There is perhaps an even greater issue here. The thief claims that Jesus was innocent and thus did not deserve to be punished. See, Christians necessarily believe that while Jesus was innocent, he deserved to suffer and be punished, because he came to suffer for our sins as an act of grace:

“For God so loved the world that he gave his one and only Son, that whoever believes in him shall not perish but have eternal life.” – John 3:16 (NIV).

“And he said, “The Son of Man must suffer many things and be rejected by the elders, the chief priests and the teachers of the law, and he must be killed and on the third day be raised to life.” – Luke 9:22 (NIV).

According to the above passages, Christ must suffer and must be killed. However, the thief on the cross, seemingly disagrees with these teachings. The thief explicitly says that not only is Jesus innocent, but that he did not deserve to die. In other words, the thief is expressing an Islamic position that Muslims would agree with. Jesus did not deserve to die, he did not deserve to suffer and he was an innocent man. In other words, Jesus rewards a thief and claims the thief would be in the Kingdom of God with him because he denied the core tenets of Christianity while affirming core beliefs of Islam.

The thief in no uncertain words explains that his crucifixion on the cross is justified, but Jesus’s isn’t, however, confessional Christians would argue that in order for sin to be paid, it had to be justified through the death of Jesus the Christ. This presents a problem for Christianity. Jesus rewards a man and accepts him into the Kingdom of God for expressively, clearly and absolutely, rejecting core Christian beliefs about salvation!

Comments by Scholars

These 5 verses deliver a devastating blow to the consistency of the doctrine of salvation in Christianity. These verses essentially approve of Islamic beliefs and indicate that Muslims according to Jesus…would be in the Kingdom of God, since we believe that he was innocent and that the alleged crucifixion was not justified in any way. These are things a Christian today cannot deny, these are things a Christian today has to believe in, yet a thief with Islamic beliefs only accepted two tenets, both of which agree with core Islamic beliefs, and was rewarded and praised by Jesus! The scholars have had difficulty in understanding these passages. It must first be noted that only one Gospel records this incident and this is the Gospel of Luke:

“Luke’s account is noticeably independent of the other three. The three sayings of Christ’s, round which his narrative is grouped, are preserved by him alone. We shall best grasp the dominant impression which the Evangelist unconsciously had himself received, and sought to convey, by gathering the whole round these three words from the Cross.” – MacLaren’s Expositions.

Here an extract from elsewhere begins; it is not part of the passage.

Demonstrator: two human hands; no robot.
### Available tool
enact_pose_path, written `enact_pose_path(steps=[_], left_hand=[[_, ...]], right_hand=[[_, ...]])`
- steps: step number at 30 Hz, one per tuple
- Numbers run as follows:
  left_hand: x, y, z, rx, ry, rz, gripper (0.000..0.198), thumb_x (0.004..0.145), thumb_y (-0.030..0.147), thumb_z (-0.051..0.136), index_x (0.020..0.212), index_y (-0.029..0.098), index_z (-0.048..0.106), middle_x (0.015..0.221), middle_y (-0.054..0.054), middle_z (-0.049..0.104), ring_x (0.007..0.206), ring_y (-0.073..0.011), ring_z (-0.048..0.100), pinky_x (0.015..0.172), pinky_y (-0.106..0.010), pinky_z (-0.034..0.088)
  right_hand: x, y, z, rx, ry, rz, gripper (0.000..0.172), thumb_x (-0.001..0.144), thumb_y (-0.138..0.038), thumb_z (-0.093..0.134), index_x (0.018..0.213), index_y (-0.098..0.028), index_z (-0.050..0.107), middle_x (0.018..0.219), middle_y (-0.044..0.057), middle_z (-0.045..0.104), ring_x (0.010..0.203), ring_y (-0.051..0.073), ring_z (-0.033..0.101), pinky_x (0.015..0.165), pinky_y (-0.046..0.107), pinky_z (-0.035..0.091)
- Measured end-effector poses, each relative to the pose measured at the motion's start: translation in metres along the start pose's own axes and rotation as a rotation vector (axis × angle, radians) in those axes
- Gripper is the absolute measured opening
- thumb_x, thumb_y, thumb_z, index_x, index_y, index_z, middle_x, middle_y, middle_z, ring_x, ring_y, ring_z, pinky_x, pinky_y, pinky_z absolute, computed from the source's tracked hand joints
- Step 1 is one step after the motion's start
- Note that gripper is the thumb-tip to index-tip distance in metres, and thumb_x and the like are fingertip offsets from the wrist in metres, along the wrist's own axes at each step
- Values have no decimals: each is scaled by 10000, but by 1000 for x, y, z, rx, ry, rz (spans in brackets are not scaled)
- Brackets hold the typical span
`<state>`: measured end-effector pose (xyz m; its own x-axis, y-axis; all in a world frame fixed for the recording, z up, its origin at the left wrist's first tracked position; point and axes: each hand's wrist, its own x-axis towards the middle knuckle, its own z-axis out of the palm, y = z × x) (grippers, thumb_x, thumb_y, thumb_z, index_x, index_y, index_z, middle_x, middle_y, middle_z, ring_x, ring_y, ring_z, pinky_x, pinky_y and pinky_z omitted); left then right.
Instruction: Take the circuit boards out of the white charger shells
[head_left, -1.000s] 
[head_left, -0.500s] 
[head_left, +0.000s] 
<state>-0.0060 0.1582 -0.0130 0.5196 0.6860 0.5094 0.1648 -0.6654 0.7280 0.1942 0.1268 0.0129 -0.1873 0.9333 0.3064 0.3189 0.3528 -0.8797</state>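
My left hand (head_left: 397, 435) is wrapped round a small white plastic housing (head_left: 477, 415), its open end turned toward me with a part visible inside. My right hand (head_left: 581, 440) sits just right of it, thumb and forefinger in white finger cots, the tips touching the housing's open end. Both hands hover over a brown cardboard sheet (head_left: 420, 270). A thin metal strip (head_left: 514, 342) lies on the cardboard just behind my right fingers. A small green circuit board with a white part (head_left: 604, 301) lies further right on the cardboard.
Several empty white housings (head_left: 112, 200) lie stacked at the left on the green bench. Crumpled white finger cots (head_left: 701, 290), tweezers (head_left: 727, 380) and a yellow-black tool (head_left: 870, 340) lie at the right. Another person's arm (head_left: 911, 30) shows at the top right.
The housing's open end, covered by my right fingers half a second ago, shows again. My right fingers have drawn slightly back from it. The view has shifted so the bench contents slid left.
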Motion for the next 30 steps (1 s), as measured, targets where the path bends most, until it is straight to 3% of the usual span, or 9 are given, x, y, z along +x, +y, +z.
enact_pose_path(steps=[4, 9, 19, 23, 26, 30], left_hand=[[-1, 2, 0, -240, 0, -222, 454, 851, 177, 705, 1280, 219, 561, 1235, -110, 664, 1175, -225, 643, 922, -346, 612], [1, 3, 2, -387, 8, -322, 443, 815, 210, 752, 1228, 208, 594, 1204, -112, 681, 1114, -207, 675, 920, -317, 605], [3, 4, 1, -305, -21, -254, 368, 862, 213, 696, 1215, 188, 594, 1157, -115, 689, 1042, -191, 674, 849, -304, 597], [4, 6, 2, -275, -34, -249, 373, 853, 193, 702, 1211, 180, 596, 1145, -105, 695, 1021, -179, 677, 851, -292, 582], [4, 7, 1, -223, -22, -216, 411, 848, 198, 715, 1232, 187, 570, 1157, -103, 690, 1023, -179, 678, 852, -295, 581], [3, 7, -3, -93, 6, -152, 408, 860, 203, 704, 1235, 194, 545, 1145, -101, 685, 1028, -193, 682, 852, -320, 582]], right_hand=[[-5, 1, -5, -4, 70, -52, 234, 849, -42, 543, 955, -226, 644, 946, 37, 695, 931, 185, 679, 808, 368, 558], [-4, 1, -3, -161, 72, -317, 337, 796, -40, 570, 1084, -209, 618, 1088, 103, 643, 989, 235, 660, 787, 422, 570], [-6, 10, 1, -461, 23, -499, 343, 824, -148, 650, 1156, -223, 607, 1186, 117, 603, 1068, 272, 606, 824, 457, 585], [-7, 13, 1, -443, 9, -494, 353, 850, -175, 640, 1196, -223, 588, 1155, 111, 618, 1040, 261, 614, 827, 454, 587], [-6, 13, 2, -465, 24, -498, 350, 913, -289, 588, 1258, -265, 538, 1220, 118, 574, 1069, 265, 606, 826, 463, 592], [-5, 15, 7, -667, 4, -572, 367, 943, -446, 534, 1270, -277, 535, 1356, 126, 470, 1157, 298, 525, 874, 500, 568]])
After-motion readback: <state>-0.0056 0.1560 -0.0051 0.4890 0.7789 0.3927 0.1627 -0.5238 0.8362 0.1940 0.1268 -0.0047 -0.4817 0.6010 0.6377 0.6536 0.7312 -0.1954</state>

The other three Gospels are noticeably silent on the thieves, except for the case of demonizing them:

“In the same way the rebels who were crucified with him also heaped insults on him.” – Matthew 27:44 (NIV).

“Those crucified with him also heaped insults on him.” – Mark 15:32 (NIV).

The final Gospel, later attributed to John (which John, we don’t know), does not mention any of the words of the thieves, it does not even identify them as thieves or rebels. Instead, this is all the Gospel as to say:

“The soldiers therefore came and broke the legs of the first man who had been crucified with Jesus, and then those of the other.” – John 19:32 (NIV).

Resolving the Problem

Some Christian commentators (exegetes) have attempted to navigate around this narrative disaster by implying that the thief/ rebel had other beliefs, that he believed Jesus was a God or that Jesus was meant to die for his sins and thus was saved because of this. The problem with such an argument is that the only Gospel to mention this incident does not indicate any of these things. The Gospel does not indicate that the thief/ rebel believed in anything other than what was recorded. In other words, this is a poor attempt at reading between the lines and should therefore be rejected. If scripture is sufficient for understanding salvation, then the plain reading of these 5 passages should be accepted without having a need to insert anything into scripture, to force it to say something it does not.

Conclusion

These five passages are a disaster for any Christian who takes their faith seriously. Every core tenet that one needs to believe in to be considered a confessional Christian is necessarily discarded by the thief and approved of by Jesus himself. In fact, the very beliefs that Jesus was an innocent man and did not deserve to die, that his death is unjustifiable is an Islamic belief. Thus, there are two arguments to be claimed here:

  1. According to Jesus, all one has to do to be granted entry into the Kingdom of God is to accept that Jesus is innocent and that his death was unjustified (which affirms Islam’s beliefs about Jesus). Therefore the beliefs of most Christians have been deemed unnecessary and useless by Jesus himself.
  2.  That belief in Jesus dying for the sins of the world is unjustified and that Jesus affirms this, thereby establishing that him dying does not acquit us of our sins (essentially refuting core Christian beliefs about the purpose behind Jesus’s death in the first place).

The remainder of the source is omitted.